Vetora logo
☁️Messaging & Streaming

SQS, SNS & EventBridge

Amazon SQS (Simple Queue Service), SNS (Simple Notification Service), and EventBridge are three AWS messaging services that serve different roles. SQS is a fully managed message queue for point-to-point work distribution. SNS is a pub/sub notification service for fan-out. EventBridge is a serverless event bus with content-based routing. Understanding when to use each -- and how to combine them -- is essential for AWS-based architectures.

Overview

AWS provides three messaging services that solve different problems and are often combined in production architectures.

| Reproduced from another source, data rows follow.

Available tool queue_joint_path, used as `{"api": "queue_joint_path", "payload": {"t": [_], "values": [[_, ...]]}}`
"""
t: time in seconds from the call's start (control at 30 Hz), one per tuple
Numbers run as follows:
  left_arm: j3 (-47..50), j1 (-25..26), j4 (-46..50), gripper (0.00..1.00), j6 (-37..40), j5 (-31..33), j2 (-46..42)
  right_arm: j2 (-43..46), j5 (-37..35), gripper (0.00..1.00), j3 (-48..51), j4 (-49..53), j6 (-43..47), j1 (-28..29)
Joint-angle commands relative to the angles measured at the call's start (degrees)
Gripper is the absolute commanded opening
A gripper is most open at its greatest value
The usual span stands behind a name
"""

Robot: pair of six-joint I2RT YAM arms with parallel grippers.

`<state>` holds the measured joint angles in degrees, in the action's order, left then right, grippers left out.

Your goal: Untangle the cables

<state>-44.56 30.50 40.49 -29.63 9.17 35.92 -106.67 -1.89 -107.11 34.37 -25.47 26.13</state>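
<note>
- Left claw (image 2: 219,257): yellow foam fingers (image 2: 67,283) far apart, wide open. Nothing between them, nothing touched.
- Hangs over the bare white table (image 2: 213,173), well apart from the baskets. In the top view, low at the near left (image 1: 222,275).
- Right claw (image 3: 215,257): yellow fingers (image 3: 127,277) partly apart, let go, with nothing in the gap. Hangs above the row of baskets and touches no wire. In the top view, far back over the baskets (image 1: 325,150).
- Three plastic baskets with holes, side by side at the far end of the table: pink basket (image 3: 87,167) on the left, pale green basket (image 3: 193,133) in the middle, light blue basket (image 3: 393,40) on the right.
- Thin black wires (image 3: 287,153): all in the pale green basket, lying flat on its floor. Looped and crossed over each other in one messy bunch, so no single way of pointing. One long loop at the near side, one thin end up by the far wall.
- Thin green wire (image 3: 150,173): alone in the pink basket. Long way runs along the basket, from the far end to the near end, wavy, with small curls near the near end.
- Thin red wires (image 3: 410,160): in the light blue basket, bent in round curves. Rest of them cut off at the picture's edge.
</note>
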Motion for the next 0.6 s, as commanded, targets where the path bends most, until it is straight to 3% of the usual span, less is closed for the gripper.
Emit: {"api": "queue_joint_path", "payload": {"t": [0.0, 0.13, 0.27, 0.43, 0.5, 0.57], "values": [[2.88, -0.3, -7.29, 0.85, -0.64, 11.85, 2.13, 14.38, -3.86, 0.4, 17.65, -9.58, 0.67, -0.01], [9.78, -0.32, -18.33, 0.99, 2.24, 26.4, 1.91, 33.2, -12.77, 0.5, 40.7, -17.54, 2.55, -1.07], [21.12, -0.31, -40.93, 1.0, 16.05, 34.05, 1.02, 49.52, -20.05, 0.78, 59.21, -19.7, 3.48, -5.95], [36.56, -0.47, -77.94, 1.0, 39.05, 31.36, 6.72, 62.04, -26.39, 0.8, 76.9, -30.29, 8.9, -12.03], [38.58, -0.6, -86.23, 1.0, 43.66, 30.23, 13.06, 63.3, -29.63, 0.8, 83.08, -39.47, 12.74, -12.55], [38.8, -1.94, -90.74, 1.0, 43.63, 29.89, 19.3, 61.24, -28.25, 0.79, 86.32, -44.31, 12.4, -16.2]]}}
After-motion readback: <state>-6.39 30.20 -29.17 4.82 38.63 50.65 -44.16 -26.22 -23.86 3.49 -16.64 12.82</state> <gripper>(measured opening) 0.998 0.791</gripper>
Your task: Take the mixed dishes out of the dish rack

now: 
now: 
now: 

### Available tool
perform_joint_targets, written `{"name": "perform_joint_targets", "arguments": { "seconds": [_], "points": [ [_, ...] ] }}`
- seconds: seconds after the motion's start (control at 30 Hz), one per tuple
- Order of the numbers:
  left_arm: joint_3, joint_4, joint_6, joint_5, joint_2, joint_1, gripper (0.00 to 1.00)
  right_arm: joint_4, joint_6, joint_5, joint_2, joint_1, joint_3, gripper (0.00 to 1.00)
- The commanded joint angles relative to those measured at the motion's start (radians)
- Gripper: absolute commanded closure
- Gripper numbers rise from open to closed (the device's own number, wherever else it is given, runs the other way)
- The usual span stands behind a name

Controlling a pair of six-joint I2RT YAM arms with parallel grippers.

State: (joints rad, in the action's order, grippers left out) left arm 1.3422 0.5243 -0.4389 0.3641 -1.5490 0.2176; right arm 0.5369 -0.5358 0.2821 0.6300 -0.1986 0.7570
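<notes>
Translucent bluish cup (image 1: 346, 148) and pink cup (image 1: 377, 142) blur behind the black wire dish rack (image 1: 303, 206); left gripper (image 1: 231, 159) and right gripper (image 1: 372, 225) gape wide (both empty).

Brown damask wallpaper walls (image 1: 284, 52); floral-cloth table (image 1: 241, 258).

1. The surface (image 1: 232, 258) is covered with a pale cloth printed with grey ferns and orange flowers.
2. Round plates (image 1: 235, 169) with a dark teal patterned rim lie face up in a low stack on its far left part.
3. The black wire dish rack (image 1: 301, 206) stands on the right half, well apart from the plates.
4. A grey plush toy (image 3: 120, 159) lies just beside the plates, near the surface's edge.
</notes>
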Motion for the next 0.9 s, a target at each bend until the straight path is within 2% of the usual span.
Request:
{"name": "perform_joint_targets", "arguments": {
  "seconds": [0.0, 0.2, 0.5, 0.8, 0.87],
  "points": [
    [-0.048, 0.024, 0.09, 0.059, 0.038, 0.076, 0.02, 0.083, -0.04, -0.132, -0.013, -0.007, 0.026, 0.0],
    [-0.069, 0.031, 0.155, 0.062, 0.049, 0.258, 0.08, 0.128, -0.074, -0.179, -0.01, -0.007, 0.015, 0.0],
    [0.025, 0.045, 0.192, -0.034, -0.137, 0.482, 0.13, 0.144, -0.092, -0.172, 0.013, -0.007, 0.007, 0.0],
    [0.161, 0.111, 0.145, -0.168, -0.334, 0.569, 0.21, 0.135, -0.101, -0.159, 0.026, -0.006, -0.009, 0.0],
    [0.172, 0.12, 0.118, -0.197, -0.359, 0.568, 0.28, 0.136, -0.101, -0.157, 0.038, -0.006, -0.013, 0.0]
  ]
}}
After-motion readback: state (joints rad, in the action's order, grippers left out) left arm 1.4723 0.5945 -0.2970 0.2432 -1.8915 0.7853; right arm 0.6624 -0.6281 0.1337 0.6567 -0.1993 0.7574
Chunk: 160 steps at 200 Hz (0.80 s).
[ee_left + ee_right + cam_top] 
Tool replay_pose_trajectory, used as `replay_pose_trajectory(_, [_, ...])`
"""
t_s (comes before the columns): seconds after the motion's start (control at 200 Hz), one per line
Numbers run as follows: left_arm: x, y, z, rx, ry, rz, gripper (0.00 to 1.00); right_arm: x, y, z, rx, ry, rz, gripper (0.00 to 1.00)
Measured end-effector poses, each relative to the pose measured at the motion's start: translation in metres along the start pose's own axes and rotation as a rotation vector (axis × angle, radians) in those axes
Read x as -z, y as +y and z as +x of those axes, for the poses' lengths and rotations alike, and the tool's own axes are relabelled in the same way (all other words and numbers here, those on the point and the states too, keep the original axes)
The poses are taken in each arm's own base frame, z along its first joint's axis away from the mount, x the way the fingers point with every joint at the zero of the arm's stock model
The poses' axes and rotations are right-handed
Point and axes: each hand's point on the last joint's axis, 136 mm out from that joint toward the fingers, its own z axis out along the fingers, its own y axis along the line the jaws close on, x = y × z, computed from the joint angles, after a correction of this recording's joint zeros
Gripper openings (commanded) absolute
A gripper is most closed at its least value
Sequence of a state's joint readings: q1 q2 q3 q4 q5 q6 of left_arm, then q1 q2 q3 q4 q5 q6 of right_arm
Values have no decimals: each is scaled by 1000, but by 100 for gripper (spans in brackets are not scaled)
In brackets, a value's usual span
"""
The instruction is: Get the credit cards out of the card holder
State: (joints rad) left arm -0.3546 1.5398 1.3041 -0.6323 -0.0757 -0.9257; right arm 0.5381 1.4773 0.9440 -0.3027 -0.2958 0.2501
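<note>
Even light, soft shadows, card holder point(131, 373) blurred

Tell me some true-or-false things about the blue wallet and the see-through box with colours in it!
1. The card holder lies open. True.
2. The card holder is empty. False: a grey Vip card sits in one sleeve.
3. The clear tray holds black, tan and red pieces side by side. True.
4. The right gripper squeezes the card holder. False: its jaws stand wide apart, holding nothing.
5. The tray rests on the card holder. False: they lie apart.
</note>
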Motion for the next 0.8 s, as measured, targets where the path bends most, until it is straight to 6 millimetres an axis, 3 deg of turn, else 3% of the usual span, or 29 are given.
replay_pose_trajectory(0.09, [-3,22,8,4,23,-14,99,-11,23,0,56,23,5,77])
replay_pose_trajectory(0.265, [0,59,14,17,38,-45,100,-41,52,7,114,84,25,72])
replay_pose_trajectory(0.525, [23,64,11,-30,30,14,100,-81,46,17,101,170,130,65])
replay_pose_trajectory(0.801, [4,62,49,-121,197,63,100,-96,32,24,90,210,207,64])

**Amazon SQS** (launched 2006) is a fully managed message queue. Messages are stored durably for up to 14 days. Consumers poll the queue, process messages, and delete them. Standard queues offer at-least-once delivery with best-effort ordering and nearly unlimited throughput. FIFO queues guarantee exactly-once processing and strict ordering within a message group, but are limited to 3,000 messages/sec (with batching) per queue. SQS is ideal for decoupling producers from consumers when each message should be processed by exactly one worker.

**Amazon SNS** (launched 2010) is a fully managed pub/sub service. A publisher sends a message to an SNS topic, and SNS delivers it to all subscribers: SQS queues, Lambda functions, HTTP endpoints, email addresses, or mobile push notifications. SNS has no message retention -- if delivery fails and retries are exhausted, the message is lost (unless a dead-letter queue is configured). SNS is ideal for fan-out: one event triggers multiple downstream actions.

**Amazon EventBridge** (launched 2019, evolved from CloudWatch Events) is a serverless event bus with rich content-based routing. Events are JSON objects with a standard envelope (source, detail-type, detail). Rules match events based on field values in the event body -- not just the topic name -- and route matched events to targets (Lambda, SQS, SNS, Step Functions, API Gateway, and 20+ AWS services). EventBridge supports schema registries, cross-account event sharing, and event replay (24 hours). It is ideal for event-driven architectures where routing logic depends on event content.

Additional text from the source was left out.